Virtualization lets organizations use older hardware for longer, but it also can bring applications designed for legacy systems to life on modern hardware with modern management.

Reduce the Need for Domain-Specific Tech Experts

A key tenet of virtualization is its abstraction between app and hardware. This enables organizations to establish standard ways for delivering different kinds of apps and services. As virtual infrastructure administrators (VI admins) within these organizations become more familiar with a standard model to deploy apps and services more frequently, the time it takes to deliver a new service or app decreases with each deployment, while resiliency increases.

Thanks to an enormous pool of talented VI admins with highly transferable skills all around the world, adopting virtual infrastructure is a well-defined discipline. There is less need for more specialized application delivery teams. VI admins today have the tools and training to support hundreds and thousands of users and apps of all sizes and kinds.

With the right VI admin team in place, virtualization frees up talent in the organization that can be redirected back to the mission.

Free Up Investment Dollars for More Important Work

As organizations take advantage of virtualization to deploy and manage their apps and digital infrastructure, the benefits continue over time. Teams get better at deploying apps of any kind instead of apps for just one OS or one app platform. In this way, open-source, commercial, and in-house apps all increase their net benefit when used in conjunction with virtualization.

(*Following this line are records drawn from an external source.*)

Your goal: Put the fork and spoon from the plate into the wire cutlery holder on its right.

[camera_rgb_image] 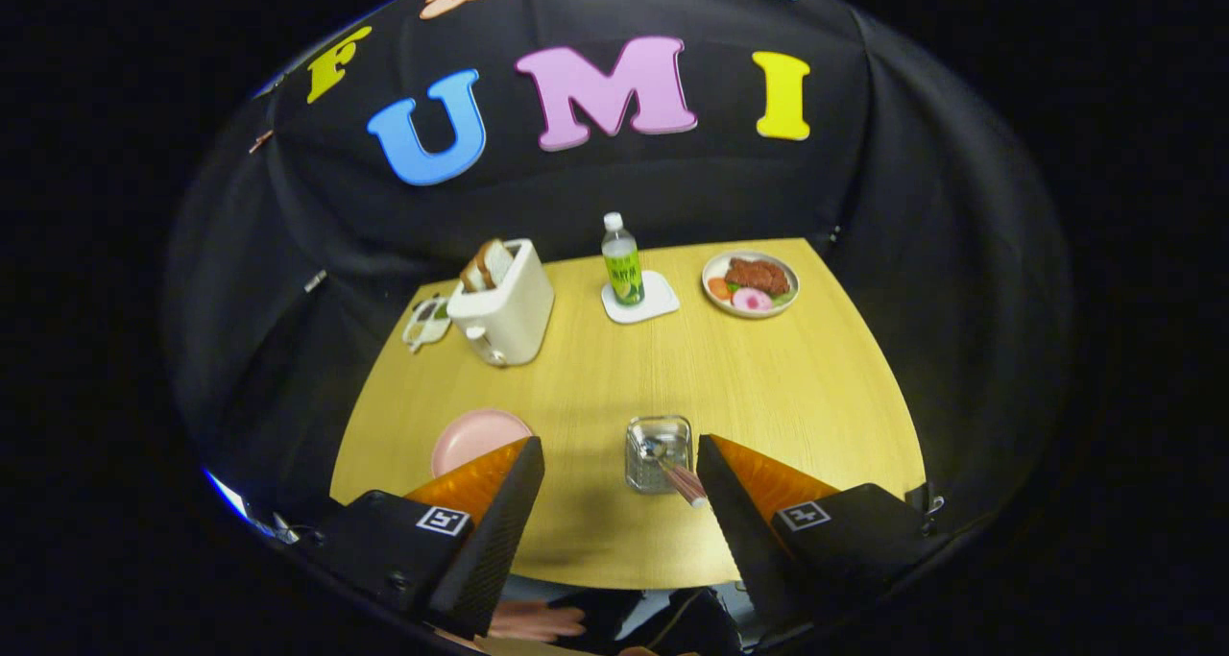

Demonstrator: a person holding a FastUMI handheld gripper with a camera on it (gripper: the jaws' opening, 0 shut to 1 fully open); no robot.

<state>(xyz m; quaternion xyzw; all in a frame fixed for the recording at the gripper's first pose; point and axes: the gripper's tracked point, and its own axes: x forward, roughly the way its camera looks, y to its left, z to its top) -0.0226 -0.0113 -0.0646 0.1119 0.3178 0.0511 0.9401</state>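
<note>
My gripper point(619, 473) hung above the near half of the table point(595, 377) with its two fingers spread wide and nothing between them. The right finger point(730, 502) stood just beside the wire cutlery holder point(659, 452), which lay a little ahead of the gap and toward that finger. One utensil point(672, 469) stood in the holder: a shiny bowl or head down inside the wire and a pinkish handle leaning out toward my right finger, its tip almost at the finger's inner face. I could not tell whether it was the spoon or the fork, nor whether a second piece was in there with it.

The pink plate point(472, 437) sat to the left of the holder, partly behind my left finger point(499, 512). What I could see of it looked bare, though the near part was hidden. So I judged that the next reach, if one was left, lay leftward and slightly forward, with the plate nearer the left finger.

Room was good: open wood lay between plate and holder. The toaster point(503, 305), the bottle point(622, 260) on its coaster point(640, 298) and the food plate point(750, 283) stood well apart at the far edge. Below the fingers a hand point(538, 622) showed.
</note>
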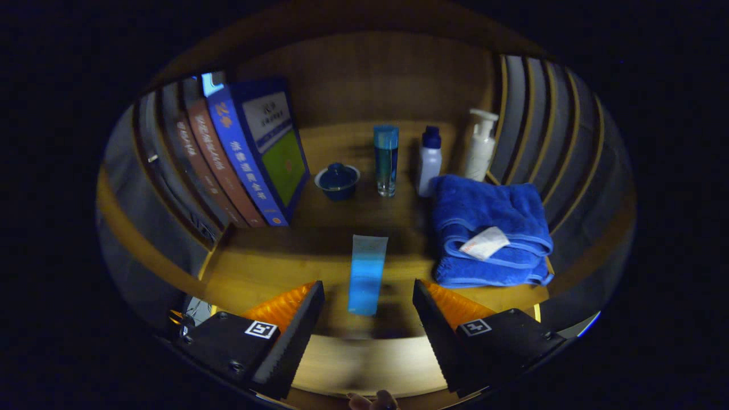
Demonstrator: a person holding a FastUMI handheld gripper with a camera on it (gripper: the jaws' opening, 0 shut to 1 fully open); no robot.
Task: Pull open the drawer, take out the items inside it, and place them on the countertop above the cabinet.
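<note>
Drawer items like the flat light-blue tube (367,273) lie on the wooden countertop (256,267); the gripper (368,310), fingers apart and empty, should back straight off.

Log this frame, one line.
fingers: open, empty | tube: lying on countertop, between fingertips, untouched | towel: right of tube

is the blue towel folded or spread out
Folded: the blue towel lies in stacked layers beside the tube, which lies between the open claw fingers.
</note>
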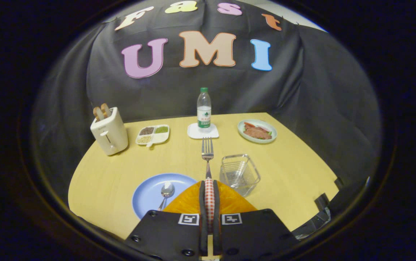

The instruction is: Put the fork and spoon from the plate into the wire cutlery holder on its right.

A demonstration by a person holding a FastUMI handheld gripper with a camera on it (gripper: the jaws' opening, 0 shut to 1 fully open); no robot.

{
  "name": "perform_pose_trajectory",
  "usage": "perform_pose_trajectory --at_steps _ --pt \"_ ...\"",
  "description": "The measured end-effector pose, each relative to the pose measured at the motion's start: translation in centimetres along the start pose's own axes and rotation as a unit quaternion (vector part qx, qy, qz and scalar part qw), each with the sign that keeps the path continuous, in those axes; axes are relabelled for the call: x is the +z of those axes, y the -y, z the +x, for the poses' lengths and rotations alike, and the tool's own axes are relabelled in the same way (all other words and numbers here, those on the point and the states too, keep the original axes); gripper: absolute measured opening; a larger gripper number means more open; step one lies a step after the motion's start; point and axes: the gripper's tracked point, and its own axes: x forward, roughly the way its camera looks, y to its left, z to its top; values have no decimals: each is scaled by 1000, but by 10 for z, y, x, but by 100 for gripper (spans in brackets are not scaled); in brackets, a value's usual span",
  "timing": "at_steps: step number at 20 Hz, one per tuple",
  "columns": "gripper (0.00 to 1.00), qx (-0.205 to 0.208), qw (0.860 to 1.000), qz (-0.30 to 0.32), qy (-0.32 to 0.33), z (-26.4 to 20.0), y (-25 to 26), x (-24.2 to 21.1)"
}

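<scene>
Looking out along my jaws (210, 188), I have them clamped together on the handle of the fork (208, 154), which sticks straight out ahead of me with its tines pointing to the far side of the bench (102, 181). The fork is lifted clear of the blue plate (149, 194), which lies low on my left. The spoon (165, 194) waits on that plate, bowl toward the far side, handle running back toward me. The wire cutlery holder (239, 174) stands just right of the plate, near and slightly right of my tips, and looks empty as far as I can tell.

The fork is metal, stiff and light, and its smooth handle could pivot or slide in my grip, so I judge a hold well back on the handle, as I have it, leaves the tines free to tip down into the holder. The holder looks light and could tip if the fork knocks its rim. The spoon I would take by its handle too, since it lies flat and the bowl would slip out.

Farther off stand a toaster (109, 133) on the left, a divided dish (153, 135), a water bottle (204, 108) on a coaster (203, 132), and a plate of food (257, 131) on the right.
</scene>
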Motion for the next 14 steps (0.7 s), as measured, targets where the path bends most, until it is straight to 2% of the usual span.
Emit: perform_pose_trajectory --at_steps 4,7,11,14 --pt "8 -14 999 -46 -25 4 38 17" --pt "8 9 993 -63 -99 10 50 5" --pt "8 26 975 -76 -205 18 67 -17" --pt "8 49 954 -77 -284 23 65 -36"
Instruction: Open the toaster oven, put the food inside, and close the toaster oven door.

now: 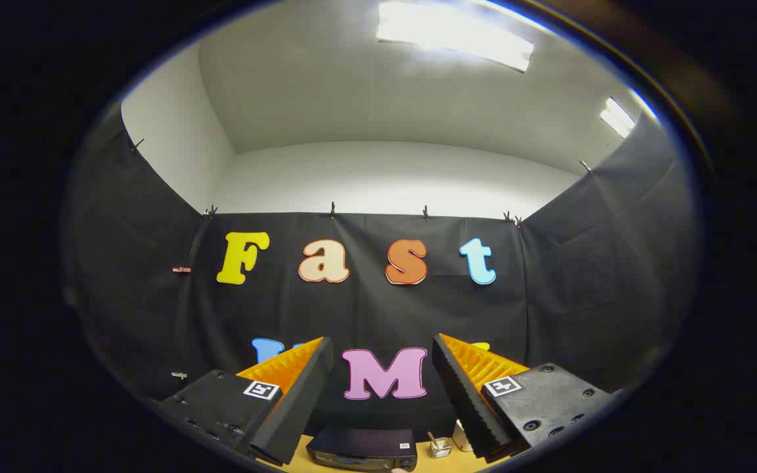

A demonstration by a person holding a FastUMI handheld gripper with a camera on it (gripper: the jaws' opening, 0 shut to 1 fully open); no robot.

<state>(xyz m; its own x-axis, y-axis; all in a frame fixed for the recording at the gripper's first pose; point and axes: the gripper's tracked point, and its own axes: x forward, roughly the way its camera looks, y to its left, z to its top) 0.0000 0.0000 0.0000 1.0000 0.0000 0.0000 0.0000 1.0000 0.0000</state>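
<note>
The low, black, box-shaped toaster oven (361,450) sits on the light wooden surface (426,462), far below and beyond the gripper (382,368), and appears in the gap between its two fingers; whether its door is open or closed cannot be told at this size. Just to the right of the oven stands a small clear glass container (439,447) with a thin stick-like item leaning in it, and immediately beside that a pale upright object (461,437) is partly hidden behind the right finger; neither can be identified further. A small pale shape at the oven's lower front edge (403,470) is too small to identify. The jaws stand wide apart and hold nothing: the left finger (294,401) and right finger (467,401) are black wedges with ribbed inner faces and orange outer panels, each mounted on a black block carrying a small square black-and-white marker (261,389). The fingers point upward and forward at the black cloth wall (589,276), which is clipped along its upper edge. Above the cloth rise a white room wall (385,174) and a white ceiling (326,79) bearing a large rectangular light panel (454,36) and a smaller light panel (617,118) to its right.
</note>
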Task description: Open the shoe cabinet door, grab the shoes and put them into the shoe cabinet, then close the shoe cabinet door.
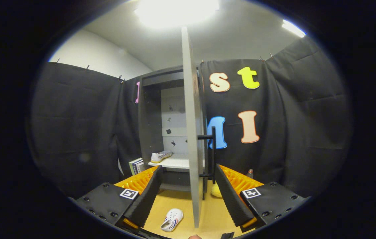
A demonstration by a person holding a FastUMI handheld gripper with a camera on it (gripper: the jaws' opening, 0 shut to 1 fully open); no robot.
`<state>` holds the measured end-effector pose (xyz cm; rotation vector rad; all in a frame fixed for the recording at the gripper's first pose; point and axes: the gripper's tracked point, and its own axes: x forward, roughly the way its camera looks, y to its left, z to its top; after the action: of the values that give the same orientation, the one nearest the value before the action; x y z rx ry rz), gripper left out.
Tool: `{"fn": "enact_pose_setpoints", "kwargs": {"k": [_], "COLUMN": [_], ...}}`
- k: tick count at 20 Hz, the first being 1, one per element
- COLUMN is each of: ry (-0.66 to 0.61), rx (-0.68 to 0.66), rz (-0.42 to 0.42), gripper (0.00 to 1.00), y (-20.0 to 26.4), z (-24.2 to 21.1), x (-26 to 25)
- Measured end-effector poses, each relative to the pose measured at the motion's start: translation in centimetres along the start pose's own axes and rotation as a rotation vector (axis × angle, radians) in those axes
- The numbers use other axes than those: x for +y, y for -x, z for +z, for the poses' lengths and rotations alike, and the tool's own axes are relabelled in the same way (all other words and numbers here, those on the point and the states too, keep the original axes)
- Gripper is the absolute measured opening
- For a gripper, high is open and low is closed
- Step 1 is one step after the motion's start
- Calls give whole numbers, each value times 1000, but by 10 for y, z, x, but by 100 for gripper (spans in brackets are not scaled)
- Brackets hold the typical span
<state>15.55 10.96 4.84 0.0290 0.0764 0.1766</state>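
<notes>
The dark shoe cabinet (149, 113) stands ahead with its grey door (192, 132) swung wide, edge-on toward me, its black bar handle (212, 152) on the right face. One white shoe (160, 156) lies on the white shelf (174, 163) inside. A second white shoe (172, 219) rests on the wooden floor low between my fingers, just left of the door's edge. My gripper (188, 192) is open, its fingers standing on either side of the door's lower edge without pressing it, and nothing is held.
A box or stack of books (136, 166) stands by the cabinet's left foot. A yellow object (216, 191) and a small bottle (249, 173) sit on the floor right of the door. Black cloth walls close in on both sides.
</notes>
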Motion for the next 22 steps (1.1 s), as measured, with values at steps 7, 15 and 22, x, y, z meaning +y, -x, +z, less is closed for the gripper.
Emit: {"fn": "enact_pose_setpoints", "kwargs": {"k": [7, 15, 22], "ry": [-7, 12, 65], "rx": [92, 243, 389], "rz": [79, 48, 49], "gripper": [97, 98, 98], "y": [-31, -91, -121], "z": [-65, -167, -255], "x": [65, 86, 99]}}
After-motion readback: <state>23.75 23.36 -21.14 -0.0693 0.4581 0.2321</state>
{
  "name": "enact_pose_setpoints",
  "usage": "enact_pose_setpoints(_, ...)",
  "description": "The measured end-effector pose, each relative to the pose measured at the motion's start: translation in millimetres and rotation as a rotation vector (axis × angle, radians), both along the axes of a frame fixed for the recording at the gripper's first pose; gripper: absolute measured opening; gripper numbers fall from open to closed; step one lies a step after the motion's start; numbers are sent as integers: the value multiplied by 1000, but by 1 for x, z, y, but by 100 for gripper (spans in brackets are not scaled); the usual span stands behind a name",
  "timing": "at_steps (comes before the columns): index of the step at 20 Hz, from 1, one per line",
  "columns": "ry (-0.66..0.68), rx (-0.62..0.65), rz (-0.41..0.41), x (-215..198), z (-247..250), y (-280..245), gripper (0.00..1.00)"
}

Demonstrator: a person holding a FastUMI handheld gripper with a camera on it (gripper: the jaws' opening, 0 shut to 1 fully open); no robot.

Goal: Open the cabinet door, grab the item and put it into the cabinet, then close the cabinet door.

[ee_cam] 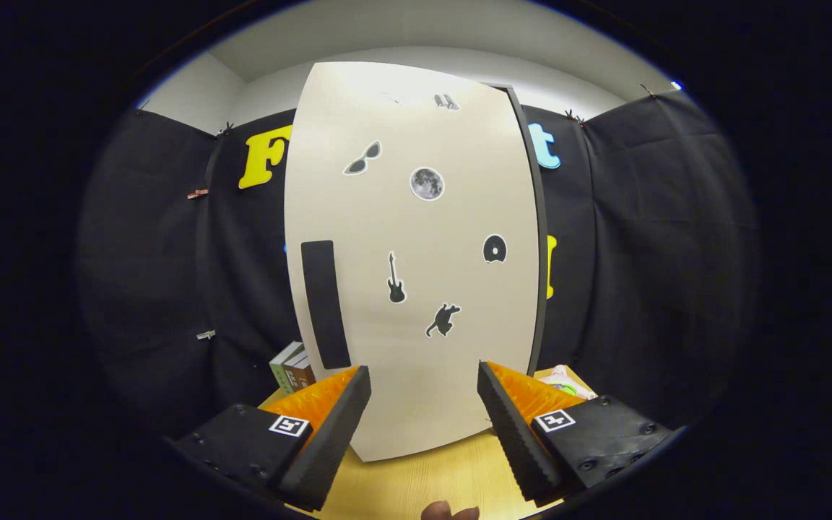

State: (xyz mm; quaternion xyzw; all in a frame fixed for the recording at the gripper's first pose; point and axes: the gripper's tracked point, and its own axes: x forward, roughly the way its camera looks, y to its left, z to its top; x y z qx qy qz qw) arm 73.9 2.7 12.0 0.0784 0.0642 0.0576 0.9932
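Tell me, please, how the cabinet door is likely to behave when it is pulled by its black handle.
The cabinet door looks like a flat rigid panel, so it should probably swing stiffly rather than flex. The black handle is a long vertical bar, likely easy to pinch. The open tongs are not yet on it, and the cabinet, tall on the table, might shift.

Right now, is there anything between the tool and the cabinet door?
No. In the gripper view the open tool faces the shut cabinet door, with bare wooden table between them.

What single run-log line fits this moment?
gripper: open, empty | cabinet door: shut, ahead | handle: untouched | stage: before opening
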Motion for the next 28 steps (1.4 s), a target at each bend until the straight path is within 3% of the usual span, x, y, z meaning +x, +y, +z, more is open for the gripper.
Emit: enact_pose_setpoints(28, 6, -43, -46, -9, -12, -28, 97)
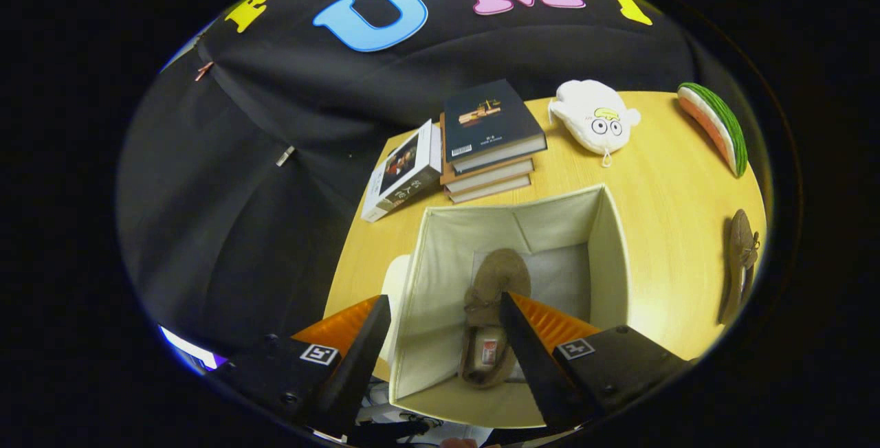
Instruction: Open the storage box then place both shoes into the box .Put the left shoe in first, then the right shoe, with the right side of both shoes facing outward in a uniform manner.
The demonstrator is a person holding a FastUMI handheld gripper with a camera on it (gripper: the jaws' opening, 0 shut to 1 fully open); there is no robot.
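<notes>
Storage box (605, 255) open on the tabletop (674, 228), pale fabric walls upright, mouth facing up. Inside, one brown shoe (491, 297) lying flat on the box floor, toe pointing far, heel toward the near wall, a small label showing on its insole. Second brown shoe (739, 262) out on the tabletop to the right of the box, well apart from it, lying on its side near the tabletop's right edge.

Tool (440, 310) held above the near side of the box, fingers spread wide and pinching nothing. Right finger over the box interior, crossing the heel half of the shoe in this view (whether it touches cannot be told). Left finger over the box's left wall and the strip of tabletop just outside it.

Beyond the box, at the far side of the tabletop, stack of books (489, 139) with a dark-covered one on top; leaning against the stack's left side, a white-edged book (402, 173) tilted on its edge. Right of the stack, white plush toy (595, 121) with cartoon eyes, lying flat. Farther right, at the far right corner, watermelon-slice toy (715, 125), green rind outward. Black cloth wall (240, 194) behind and to the left of the tabletop.
</notes>
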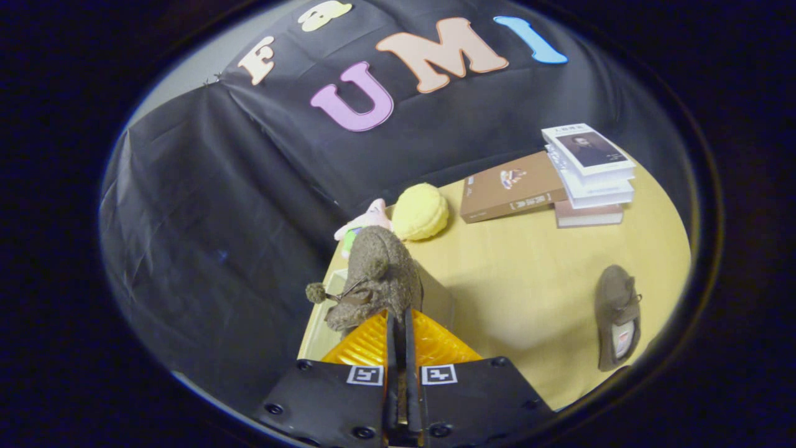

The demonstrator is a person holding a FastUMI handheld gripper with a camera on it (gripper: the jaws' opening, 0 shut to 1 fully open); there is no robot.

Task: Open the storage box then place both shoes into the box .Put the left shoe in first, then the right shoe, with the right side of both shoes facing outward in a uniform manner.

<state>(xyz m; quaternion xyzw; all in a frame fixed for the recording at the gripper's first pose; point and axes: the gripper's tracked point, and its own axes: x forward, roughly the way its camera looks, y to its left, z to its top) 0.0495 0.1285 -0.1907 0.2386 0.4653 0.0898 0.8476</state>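
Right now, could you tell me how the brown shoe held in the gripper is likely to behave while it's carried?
The brown shoe looks fuzzy and soft, so probably light and somewhat floppy. The gripper pinches only its heel edge, so the toe may sag or swing. Its pom-pom laces dangle loose and could snag on the clear box.

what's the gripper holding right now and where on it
A brown fuzzy slipper-style shoe with pompoms, pinched at its rear edge between the nearly closed fingers and held up over the clear storage box.
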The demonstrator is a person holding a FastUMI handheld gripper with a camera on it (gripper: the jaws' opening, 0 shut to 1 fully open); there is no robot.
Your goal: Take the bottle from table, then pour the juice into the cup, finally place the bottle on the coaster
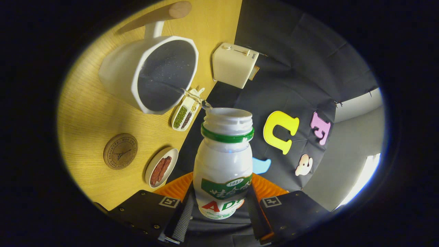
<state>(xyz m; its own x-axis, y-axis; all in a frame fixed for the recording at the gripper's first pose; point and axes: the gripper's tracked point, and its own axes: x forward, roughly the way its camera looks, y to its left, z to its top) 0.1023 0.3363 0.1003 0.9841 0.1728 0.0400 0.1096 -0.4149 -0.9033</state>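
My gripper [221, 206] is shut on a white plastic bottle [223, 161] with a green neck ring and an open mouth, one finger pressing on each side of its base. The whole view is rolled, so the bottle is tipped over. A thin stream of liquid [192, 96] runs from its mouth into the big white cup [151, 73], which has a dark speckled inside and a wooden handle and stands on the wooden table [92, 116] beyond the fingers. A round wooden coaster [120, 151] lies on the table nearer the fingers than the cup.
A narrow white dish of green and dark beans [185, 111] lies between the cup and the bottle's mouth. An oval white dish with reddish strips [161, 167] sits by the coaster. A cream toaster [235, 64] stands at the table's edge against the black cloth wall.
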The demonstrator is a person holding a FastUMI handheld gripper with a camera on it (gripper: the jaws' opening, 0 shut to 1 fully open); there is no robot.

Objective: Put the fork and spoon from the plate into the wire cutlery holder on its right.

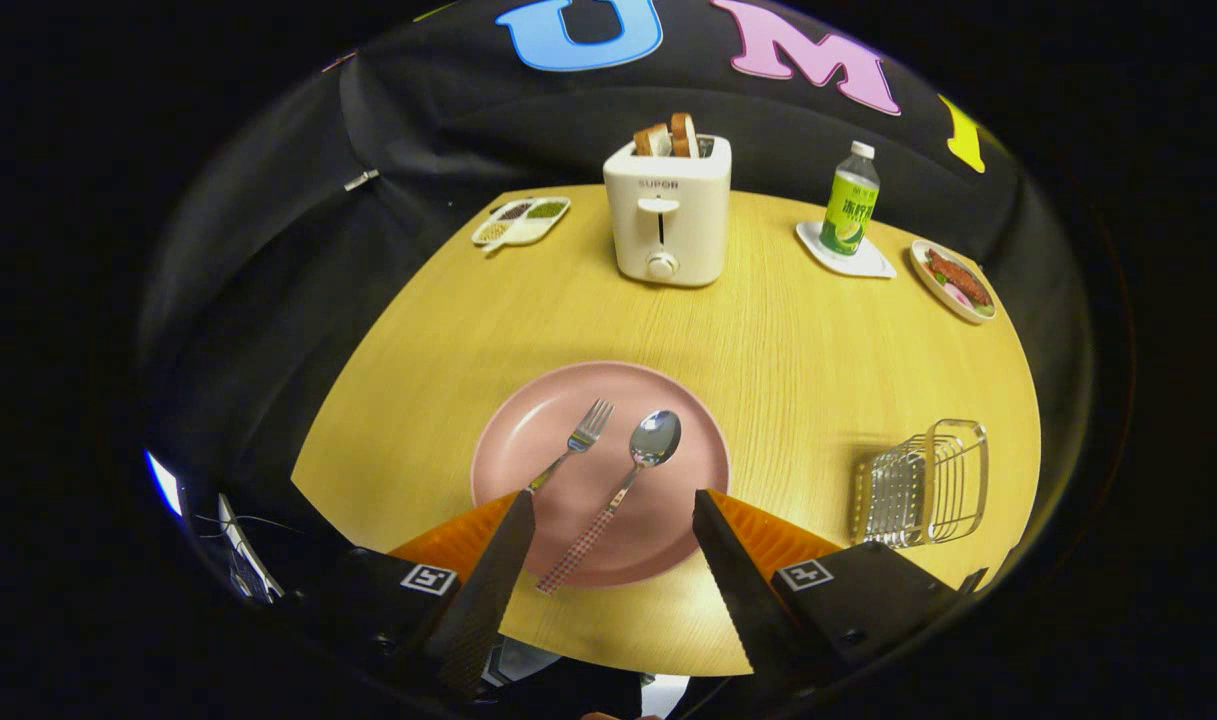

Virtualization frees up investment dollars by giving organizations more choice and flexibility when they decide what apps are right for the causes they support.

Virtualization in the Age of COVID-19

Since the initial outbreak of the novel coronavirus, many aspects of our daily lives have changed, and some of those changes will likely be here for the foreseeable future. People are spending more time using digital tools, and those tools have greater reach around the globe than ever before. It is beyond trivial to simply click a button and instantly have a face-to-face conversation with someone a thousand kilometers away.

Virtualization, in the age of COVID-19, makes it easier for organizations to establish new ways of getting work done, while maintaining consistent operations to deliver supporting services.

For example, virtualization can deliver managed remote desktops to devices of all kinds, so long as there is sufficient Internet bandwidth. In cases where that bandwidth isn't available, local virtualization technology can be used to deliver desktops, apps, and services deployed in the field. Virtualization using desktop hypervisors make it easy to run a "blessed" working environment in a secure and isolated virtual container on an end-user laptop. There is no need for a complex "virtual desktop infrastructure" setup.

The First Steps Towards Adopting Virtualization

There are a lot of paths to getting started, and thankfully there are plenty of free options along the way. The easiest and least disruptive way is to try out something like VMware Workstation. (VMware Pro or Player also offer free 30-day trials.) You can use the free VMware Converter tool to convert existing PCs into highly portable virtual machines that can run on an existing Windows or Linux desktop. Finally, for those who have dedicated hardware, the VMware Hypervisor ESXi is available for free and can be installed on compatible systems. For those who are ready to have the conversation with their IT folks or a consultant, TechSoup has outlined some options to move ahead with virtualization.

Virtualization as a Force for Good

With the world more connected than ever, organizations of all sizes can realize the benefits of virtualization, not just as a technology enabler, but as a force for good. By reducing operating costs, energy consumption, and management overhead by standardizing on an application platform delivery system that spans a vast array of hardware and public or private clouds, nonprofits have more choice and control than ever to choose the right apps to meet the task at hand.

In the end, with virtualization, organizations can do more, faster, and provide more value to their constituents than ever before. They can dedicate their valuable resources and time to the amazing work that our world needs so very much.